ただし、成績を子細に見ていくと――7月の藤浪晋太郎は4月時点とは「別人」になっている。
〈月間成績〉
3、4月6登0勝4敗0S0H18回16振 率13.00
5月11登2勝1敗0S1H12回15振 率10.50
6月10登1勝2敗0S1H11.1回10振 率3.97
7月7登2勝1敗0S1H8回10振 率2.25
「大谷翔平の高校時代のライバル」「阪神タイガースの元エース」の触れ込みで移籍した藤浪だが、先発でいきなり4連敗。この時点での防御率は14.40、もし完投すれば14点以上取られるという状態だった。さらに救援に回ってからも、四死球を出しては打たれるという繰り返しになっていた。
藤浪は1年契約だ。普通のMLB球団なら、この時点で戦力外を通告するか、契約を見直してマイナーに送るかをしたはずだ。
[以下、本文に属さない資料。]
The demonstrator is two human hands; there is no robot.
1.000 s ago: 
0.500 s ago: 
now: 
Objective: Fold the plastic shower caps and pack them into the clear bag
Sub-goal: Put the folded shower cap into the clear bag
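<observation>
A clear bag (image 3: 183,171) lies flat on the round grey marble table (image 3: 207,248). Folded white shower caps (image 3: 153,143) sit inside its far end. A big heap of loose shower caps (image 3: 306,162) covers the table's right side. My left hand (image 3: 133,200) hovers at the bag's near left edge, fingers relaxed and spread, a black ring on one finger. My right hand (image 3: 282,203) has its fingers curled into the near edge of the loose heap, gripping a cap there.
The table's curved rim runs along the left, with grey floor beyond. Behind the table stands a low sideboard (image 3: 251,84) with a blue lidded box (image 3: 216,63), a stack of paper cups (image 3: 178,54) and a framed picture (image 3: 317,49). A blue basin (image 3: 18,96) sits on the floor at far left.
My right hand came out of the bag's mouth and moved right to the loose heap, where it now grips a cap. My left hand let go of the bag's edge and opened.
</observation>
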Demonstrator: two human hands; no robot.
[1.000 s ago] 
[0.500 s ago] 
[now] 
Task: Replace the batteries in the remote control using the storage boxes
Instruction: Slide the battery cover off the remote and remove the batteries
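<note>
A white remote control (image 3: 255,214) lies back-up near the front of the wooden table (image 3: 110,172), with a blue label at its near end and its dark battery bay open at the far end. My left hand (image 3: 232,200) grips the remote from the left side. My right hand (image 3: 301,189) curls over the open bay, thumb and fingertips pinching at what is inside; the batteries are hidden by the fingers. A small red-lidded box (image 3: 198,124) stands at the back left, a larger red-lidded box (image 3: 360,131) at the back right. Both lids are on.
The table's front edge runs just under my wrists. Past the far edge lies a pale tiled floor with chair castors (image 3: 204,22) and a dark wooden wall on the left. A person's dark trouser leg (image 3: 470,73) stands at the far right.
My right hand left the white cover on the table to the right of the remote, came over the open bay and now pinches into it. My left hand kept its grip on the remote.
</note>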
事実、藤浪の阪神時代の大先輩である井川慶は、2007年ヤンキースに「日本のサイ・ヤング賞である沢村賞受賞投手」と鳴り物入りで入団したものの、開幕から不振が続くと5月7日にマイナー降格。一度は昇格したが、成績不振のため2年目はわずか2試合に登板しただけ。以後、長いマイナーリーグ暮らしとなってしまった。藤浪も同様の運命になってもおかしくなかった。
藤浪が恵まれた“いくつかの幸運”とは
しかし、いくつかの幸運もあって藤浪はMLBで投げ続けた。
1つは、所属するアスレチックスが「大不振」に見舞われたこと。7月20日時点で27勝71敗、勝率.276、ア・リーグ西地区では首位レンジャーズと31.5差、30球団でも最悪の勝率だ。実はまだこれでも少しマシになったのであり、一時は勝率1割台にあえいで「歴史的な大敗記録」を作ると思われた。